生活保護は、まず、働ける場合はその能力、土地・預貯金などの資産、その他あらゆるものを最低生活維持のために活用し、さらに扶養義務者の援助、年金、各種手当など、他の法律による給付を優先し、それでもなおかつ生活に困窮する場合に初めて受けることができます。保護の程度は、国が定めた基準により計算された最低生活費とその世帯の収入の対比により決定され、その不足分について金銭又は現物により給付されます。収入とは、世帯員全員の収入の合計で、働いて得た収入だけでなく、年金・手当など他の法律により支給される金銭、親や兄弟姉妹などからの仕送り援助、資産処分による収入なども含まれます。

生活保護の種類

■例 [3-1級地](関東地方6万人程度のある市の例)
例 [3-1級地](関東地方6万人程度のある市の例)
:17年4月より生活保護法全般の改正が予定されています。
収入とは働いて得た賃金だけでなく、年金、手当等、親族の援助、
資産売却収入等すべて含みます

生活保護は世帯の状況に応じて、次の8種類の扶助の中から必要なものが適用されます。生活保護の基準額は、居住地ごとに異なります。物価の違いや生活様式の差に対応して、全国の市区町村は6区分に分類されており、給付水準は大都市では高く郊外地では低く設定されています。
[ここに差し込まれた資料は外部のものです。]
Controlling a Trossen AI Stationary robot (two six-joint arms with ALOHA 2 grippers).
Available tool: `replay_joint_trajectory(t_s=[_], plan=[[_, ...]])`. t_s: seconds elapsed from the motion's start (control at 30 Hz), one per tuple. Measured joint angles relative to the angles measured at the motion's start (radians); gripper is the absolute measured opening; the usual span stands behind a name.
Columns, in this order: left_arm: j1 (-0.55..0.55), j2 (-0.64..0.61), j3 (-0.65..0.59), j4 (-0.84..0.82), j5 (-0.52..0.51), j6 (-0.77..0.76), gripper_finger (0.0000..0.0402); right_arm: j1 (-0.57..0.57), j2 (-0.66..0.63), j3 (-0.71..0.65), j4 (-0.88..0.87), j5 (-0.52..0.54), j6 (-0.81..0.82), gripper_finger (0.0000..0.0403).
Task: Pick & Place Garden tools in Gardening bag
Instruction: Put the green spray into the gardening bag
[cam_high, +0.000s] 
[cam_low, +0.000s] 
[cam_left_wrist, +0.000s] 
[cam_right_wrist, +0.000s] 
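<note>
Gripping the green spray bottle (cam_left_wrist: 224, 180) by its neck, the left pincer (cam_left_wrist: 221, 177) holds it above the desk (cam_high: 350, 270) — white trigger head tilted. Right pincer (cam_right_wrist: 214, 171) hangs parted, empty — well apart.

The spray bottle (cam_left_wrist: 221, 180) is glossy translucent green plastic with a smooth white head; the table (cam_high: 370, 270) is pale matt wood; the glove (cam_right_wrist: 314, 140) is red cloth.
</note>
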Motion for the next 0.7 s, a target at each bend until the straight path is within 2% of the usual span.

生活扶助…… 衣料費、食料費、光熱費など日常生活の需要を満たすために必要なもの
教育扶助…… 義務教育(小中学校)に必要な教科書、学用品、学校給食費など
住宅扶助…… 家賃や、補修など住宅の維持に必要なもの
医療扶助…… 診察、処置、手術などの治療、薬剤など
介護扶助…… 居宅介護、福祉用具、住宅改修など
出産扶助…… 出産費用
生業扶助…… 生業に必要な資金、職業能力開発校等の費用
葬祭扶助…… 葬儀費用

治療中の場合、医療費は最低生活費に含めません。でも生活自体はなんとかなりたっているが病院代の支払いが大変というような場合、生活保護に認定してもらえれば医療扶助が受けられます。医療扶助が受けられると、医療費の全額を負担してもらうことができます。

申請の方法

相談窓口は、福祉事務所または、市区町村の福祉課です。生活保護の申請をすると、福祉事務所の地区担当員(ケースワーカー) が家庭訪問等をして、生活の状況や健康状況、仕事の内容や収入・資産の状況などの聞き取り調査をします。必要に応じて銀行や生命保険会社、病院などの関係先に照会することもあります。これらの調査の結果に基づいて生活保護が必要かどうかが決定されます。